• _What you have to do_: Only lines with the word "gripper" are needed; collect each of them from the listing below.

• _Data section_:
╔══

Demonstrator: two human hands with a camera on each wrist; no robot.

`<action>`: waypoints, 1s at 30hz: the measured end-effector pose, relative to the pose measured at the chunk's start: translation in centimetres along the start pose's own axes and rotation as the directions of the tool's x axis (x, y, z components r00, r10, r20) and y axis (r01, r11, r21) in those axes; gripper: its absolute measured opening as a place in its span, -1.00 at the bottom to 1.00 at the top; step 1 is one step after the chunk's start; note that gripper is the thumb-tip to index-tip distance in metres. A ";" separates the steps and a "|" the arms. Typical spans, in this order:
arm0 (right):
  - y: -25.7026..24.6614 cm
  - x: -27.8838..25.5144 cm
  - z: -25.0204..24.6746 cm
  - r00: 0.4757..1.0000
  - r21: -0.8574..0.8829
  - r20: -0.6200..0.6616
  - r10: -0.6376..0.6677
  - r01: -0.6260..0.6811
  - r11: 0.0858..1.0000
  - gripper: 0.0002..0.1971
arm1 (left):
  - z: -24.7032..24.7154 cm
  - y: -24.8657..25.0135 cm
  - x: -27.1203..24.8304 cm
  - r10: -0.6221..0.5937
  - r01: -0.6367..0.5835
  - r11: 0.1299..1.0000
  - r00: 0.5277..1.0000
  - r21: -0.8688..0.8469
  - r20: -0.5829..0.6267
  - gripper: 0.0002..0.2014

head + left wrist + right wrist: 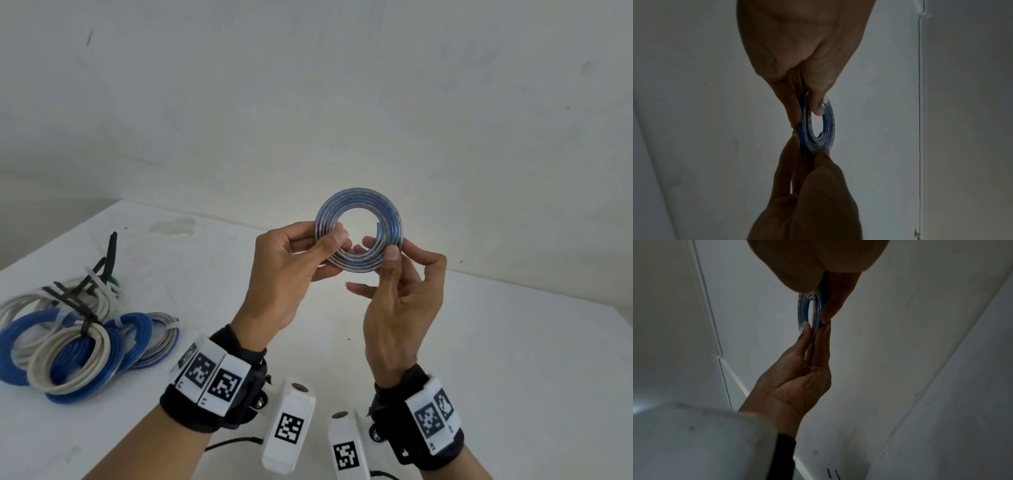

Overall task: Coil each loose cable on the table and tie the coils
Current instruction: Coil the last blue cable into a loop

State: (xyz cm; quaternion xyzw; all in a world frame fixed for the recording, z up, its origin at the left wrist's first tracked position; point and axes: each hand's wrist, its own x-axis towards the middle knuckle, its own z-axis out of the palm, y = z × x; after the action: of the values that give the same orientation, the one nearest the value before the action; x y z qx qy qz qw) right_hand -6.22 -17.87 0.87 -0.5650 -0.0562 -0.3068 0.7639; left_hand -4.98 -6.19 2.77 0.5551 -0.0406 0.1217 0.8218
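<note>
Wrist bands (209,378) with black-and-white markers sit closest, one on each forearm. Both hands are raised above the white tabletop (479,342), holding a flat blue-and-silver cable coil (359,229) between them. Left hand (291,270) pinches the coil's left edge; right hand (404,294) pinches its lower right edge. Tied blue and white coils (75,342) lie piled at the tabletop's left.

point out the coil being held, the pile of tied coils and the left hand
coil (359,198): head view, top arc of the ring
pile of tied coils (73,342): head view, a white coil in front
left hand (287,270): head view, back of hand
</note>
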 end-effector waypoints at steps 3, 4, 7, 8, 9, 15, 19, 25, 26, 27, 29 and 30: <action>0.1 0.2 0.0 1.000 -0.023 0.005 -0.020 0.020 1.000 -0.92 | -0.3 0.0 0.2 0.003 -0.003 1.000 1.000 0.008 -0.017 -0.84; 0.2 0.2 0.0 0.999 -0.028 -0.002 -0.032 0.032 0.999 -0.92 | -0.3 -0.1 0.2 0.006 -0.006 1.000 1.000 0.011 -0.017 -0.84; 0.3 0.5 -0.2 0.998 -0.009 -0.046 -0.033 0.033 0.999 -0.95 | 0.1 -0.5 -0.1 0.023 -0.023 1.000 1.000 0.019 -0.002 -0.81; 0.3 0.6 -0.3 0.998 -0.005 -0.062 -0.027 0.027 1.000 -0.96 | 0.3 -0.6 -0.2 0.029 -0.029 0.999 1.000 0.019 0.003 -0.81; 0.2 0.7 -0.3 0.997 -0.003 -0.076 -0.024 0.024 1.000 -0.95 | 0.5 -0.7 -0.3 0.033 -0.033 0.999 0.999 0.018 0.006 -0.81; 0.4 1.1 -0.4 0.998 0.027 -0.069 -0.001 0.003 1.000 -0.90 | 0.5 -0.7 -0.3 0.021 -0.021 1.000 1.000 -0.013 -0.002 -0.82; 0.4 1.6 -0.7 1.000 0.033 0.004 0.001 -0.002 0.999 -0.83 | 0.6 -0.9 -0.2 0.002 -0.002 1.000 1.000 -0.030 -0.008 -0.85; -0.9 4.1 -2.8 0.917 -0.189 0.399 0.032 0.048 0.981 -0.87 | -1.3 0.9 1.1 -0.188 0.160 0.974 0.965 0.158 0.184 -0.37; -1.0 4.4 -3.2 0.869 -0.257 0.489 0.070 0.067 0.964 -0.87 | -1.9 1.2 1.3 -0.232 0.188 0.961 0.947 0.202 0.221 -0.33; -1.1 4.6 -3.4 0.822 -0.314 0.558 0.113 0.083 0.946 -0.87 | -2.3 1.4 1.4 -0.270 0.202 0.941 0.933 0.272 0.240 -0.32; -1.1 4.7 -3.7 0.764 -0.391 0.621 0.174 0.110 0.914 -0.85 | -2.7 1.3 1.3 -0.329 0.193 0.874 0.910 0.446 0.253 -0.34; -1.0 4.7 -3.8 0.752 -0.418 0.632 0.185 0.131 0.899 -0.84 | -2.7 1.1 1.2 -0.345 0.173 0.845 0.900 0.506 0.267 -0.38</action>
State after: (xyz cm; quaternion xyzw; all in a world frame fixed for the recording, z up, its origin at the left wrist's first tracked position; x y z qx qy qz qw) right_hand -3.96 -23.37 2.35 -0.7934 -0.2424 -0.0813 0.5523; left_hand -4.22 -3.14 2.97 0.7504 -0.0778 -0.0861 0.6507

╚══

• _Finished exercise_:
`<action>`: waypoints, 1s at 30hz: the measured end-effector pose, relative to the pose measured at the chunk's start: translation in centimetres along the start pose's own axes and rotation as the directions of the tool's x axis (x, y, z components r00, r10, r20) and y axis (r01, r11, r21) in those axes; gripper: its absolute measured opening as a place in its span, -1.00 at the bottom to 1.00 at the top; step 1 is one step after the chunk's start; note that gripper is the thumb-tip to index-tip distance in metres. A ";" separates the steps and a "|" the arms. Typical spans, in this order:
  - gripper: 0.0002..0.1971
  - gripper: 0.0002..0.2014

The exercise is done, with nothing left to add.